Starting at the first line of the listing below, repeat each line up to and including the one containing "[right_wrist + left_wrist". Leave out pictures.

*** MATERIAL PROVIDED ***

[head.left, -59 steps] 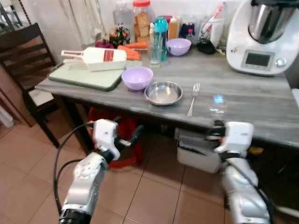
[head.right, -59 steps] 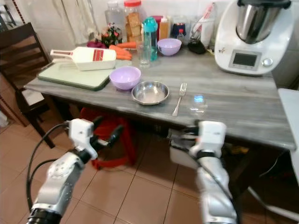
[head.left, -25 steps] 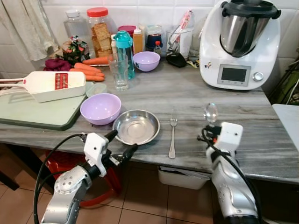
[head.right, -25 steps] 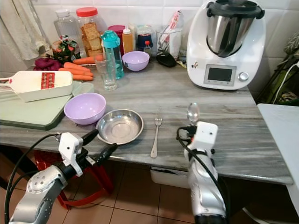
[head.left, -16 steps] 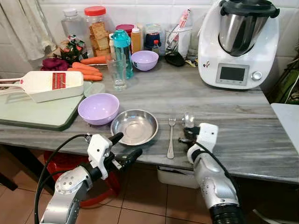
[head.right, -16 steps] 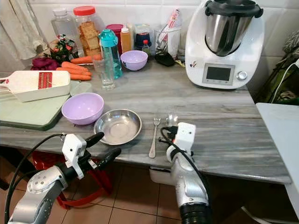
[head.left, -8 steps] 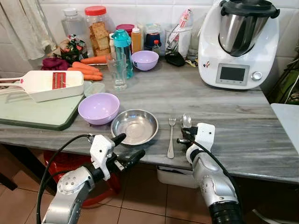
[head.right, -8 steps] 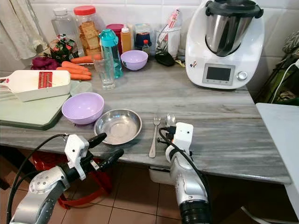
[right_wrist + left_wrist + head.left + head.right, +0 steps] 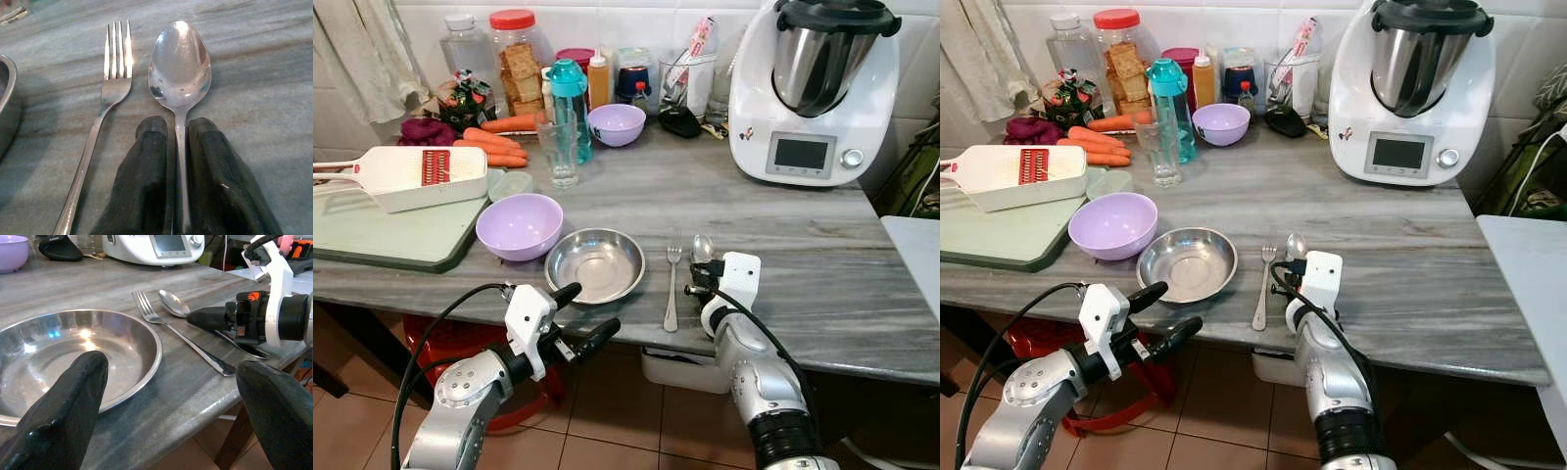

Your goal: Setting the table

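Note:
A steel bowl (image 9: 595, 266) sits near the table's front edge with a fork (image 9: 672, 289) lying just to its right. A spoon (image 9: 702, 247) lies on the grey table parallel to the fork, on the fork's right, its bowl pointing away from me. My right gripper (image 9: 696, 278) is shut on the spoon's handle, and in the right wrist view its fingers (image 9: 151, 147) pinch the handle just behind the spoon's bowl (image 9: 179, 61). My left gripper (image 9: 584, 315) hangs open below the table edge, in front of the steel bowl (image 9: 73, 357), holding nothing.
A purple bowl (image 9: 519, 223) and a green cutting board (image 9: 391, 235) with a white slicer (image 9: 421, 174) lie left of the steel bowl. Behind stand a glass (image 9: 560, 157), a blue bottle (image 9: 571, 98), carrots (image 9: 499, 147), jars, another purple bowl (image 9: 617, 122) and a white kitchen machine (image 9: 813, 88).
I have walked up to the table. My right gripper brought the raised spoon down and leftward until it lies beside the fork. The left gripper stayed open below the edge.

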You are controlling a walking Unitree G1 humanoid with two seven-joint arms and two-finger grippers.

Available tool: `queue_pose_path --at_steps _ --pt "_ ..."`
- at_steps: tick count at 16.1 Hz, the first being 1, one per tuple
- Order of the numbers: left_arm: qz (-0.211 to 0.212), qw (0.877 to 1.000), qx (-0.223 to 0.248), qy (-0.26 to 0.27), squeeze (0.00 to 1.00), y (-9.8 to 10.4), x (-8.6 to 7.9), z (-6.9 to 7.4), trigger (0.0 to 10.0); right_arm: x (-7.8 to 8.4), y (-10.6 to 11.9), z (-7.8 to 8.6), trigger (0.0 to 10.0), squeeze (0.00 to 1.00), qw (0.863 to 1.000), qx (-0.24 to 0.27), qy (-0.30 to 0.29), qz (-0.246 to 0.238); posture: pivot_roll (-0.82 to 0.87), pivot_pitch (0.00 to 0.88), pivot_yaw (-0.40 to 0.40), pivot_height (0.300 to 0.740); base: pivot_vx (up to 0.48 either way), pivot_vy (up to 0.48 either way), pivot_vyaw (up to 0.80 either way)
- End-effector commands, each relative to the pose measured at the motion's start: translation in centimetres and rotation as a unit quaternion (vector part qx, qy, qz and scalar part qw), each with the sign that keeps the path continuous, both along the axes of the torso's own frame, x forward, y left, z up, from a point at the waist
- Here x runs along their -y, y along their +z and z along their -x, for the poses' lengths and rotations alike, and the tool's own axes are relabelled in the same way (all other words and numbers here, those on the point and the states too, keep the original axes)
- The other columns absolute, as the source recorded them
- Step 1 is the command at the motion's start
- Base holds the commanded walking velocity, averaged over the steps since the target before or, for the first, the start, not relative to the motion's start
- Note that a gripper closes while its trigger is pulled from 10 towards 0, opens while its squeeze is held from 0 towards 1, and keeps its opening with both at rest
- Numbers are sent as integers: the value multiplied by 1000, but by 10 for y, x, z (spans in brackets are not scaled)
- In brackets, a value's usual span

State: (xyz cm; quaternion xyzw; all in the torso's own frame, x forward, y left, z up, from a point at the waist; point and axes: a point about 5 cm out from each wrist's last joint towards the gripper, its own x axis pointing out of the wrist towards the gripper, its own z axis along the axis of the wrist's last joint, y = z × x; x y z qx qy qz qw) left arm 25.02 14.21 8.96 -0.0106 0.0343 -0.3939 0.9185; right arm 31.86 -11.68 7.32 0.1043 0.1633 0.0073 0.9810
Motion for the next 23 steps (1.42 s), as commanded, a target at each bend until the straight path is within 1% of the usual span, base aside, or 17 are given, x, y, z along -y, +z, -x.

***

◆ **THE COMPLETED TASK**
[head.left, -59 steps] 
[head.right, -59 steps] 
[head.left, -25 steps] 
[head.right, -25 steps] 
[head.left, -16 steps] 
[head.right, -16 steps] 
[head.left, -8 steps] 
[head.right, -8 steps] 
[right_wrist + left_wrist + head.left + head.right, +0 steps] 

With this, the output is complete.